The highland areas are highly degraded and the runoff from these areas has been very high in recent decades. Therefore, flash flood is becoming an emerging disaster risk. For instance in summer 2006, a dozen of local people were affected and displaced by flood in South Omo, Somali and Afar; and a number of people were drowned. As a result communities, especially pastoral groups inhabiting in low-lying areas are at risk of flood hazard. This is particularly true in Afar and Somali regions, Southern Omo (SNNP region) and in western Ethiopia (see map 3 for flood prone areas). Therefore, flood hazard is leading to a disaster in marginal areas where pastoral societies are living.

Map 3 Flood Prone Areas in Ethiopia

vi. Risk of HIV/AIDS. HIV/AIDS spread rapidly reaching epidemic proportions by the end of the last century in all the countries of East Africa. In Ethiopia HIV/AIDS is a growing new source of vulnerability with serious economic, social and demographic impacts. The rate of infection in Ethiopia is estimated at about 10% of the adult population (Markakis, 2004:19).

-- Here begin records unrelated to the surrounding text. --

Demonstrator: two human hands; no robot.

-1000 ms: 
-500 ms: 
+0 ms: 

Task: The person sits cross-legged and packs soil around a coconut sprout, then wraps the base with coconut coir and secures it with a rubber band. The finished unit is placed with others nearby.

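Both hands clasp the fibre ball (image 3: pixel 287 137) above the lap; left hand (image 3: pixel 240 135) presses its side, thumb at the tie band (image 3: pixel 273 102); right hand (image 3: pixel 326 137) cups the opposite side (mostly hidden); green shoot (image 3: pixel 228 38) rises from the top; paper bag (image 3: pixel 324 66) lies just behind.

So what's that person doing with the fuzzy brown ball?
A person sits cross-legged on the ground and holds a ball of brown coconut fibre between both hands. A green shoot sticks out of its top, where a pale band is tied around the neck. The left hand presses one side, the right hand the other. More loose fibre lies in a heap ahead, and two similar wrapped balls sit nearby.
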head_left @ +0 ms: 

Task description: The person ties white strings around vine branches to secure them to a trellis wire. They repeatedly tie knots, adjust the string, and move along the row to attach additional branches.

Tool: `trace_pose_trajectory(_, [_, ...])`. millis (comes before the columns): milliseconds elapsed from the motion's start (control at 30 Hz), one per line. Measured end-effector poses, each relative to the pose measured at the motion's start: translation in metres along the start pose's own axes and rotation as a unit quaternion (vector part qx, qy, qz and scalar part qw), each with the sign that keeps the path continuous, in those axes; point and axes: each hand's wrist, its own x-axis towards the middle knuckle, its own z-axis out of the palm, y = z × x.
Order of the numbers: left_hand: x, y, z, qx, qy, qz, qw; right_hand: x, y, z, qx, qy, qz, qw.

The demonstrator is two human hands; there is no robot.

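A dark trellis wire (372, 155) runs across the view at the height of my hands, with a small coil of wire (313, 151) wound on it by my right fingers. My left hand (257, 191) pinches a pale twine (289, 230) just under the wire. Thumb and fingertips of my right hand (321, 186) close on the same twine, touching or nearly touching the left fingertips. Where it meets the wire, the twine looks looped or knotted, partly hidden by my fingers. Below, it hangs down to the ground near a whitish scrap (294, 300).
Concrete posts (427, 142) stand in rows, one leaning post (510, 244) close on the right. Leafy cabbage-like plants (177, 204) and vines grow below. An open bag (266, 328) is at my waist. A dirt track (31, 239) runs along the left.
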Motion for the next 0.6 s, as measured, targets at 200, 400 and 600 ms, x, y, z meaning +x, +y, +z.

Its prevalence is higher in urban than in rural areas.

In pastoral areas there are conditions that are conducive to the spreading of HIV/AIDS. These include lack of education and information; lack of health services, testing facilities and condoms; poverty and insecurity; and traditional harmful practices. For instance according to the Ethiopian Demographic and Health Survey report (DHS) the lowest use of modern contraceptive methods is in Somali Region (CSA, 2001:vii). Besides, traditional harmful practices such as female genital mutilation, polygamy, wife inheritance, early marriage, under-age marriage to older men, etc. are other conducive factors for the spread of HIV/AIDS in pastoral areas. Moreover, nowadays small towns are emerging, and the number of animal traders and migrant labourers is increasing in pastoral areas102. Such developments also indirectly contribute to spread of the HIV/AIDS. A recent study in Somali Region of Ethiopia indicated that prostitutes who migrated from highlands; internally displaced persons; and refugees from Somalia were blamed for the spread of the disease in the Region (Devereux, 2006:154). Therefore, given all these factors the spread of HIV/AIDS pandemic is a risk for pastoral population in Ethiopia.

With special emphasis on pastoralism in East Africa and Ethiopia, this chapter has presented a review of empirical researches carried out on pastoralism, pastoralists’ adaptive and coping strategies, pastoral development policies and strategies pursued by the national governments and their consequences on pastoralists, etc. It is also attempted to depict the pastoralists’

predicaments, marginalization, and transformation caused by internal and external factors.

With this review of the previous empirical works as background, the next four chapters will focus on the Afar pastoralists. Chapters 4&5 will discuss on the Afar political structure, social organizations, livelihood systems and their constraints, adaptive and coping strategies to external pressures and extreme events, etc. Discussions in these two chapters mainly constitute regional level analyses. Chapter 6 presents community and household level analyses focusing on the case study community. Chapter 7 summaries the main findings, and provides conclusions and recommendations.

102 For instance a study carried out in pastoral district (i.e. Maasai-populated Kadjado) of Kenya indicated that animal traders are suspected of being the main conduit of transmission, because they have a high incidence rate of sexually transmitted diseases (Koech, 2001 cited in Markakis:2004:19).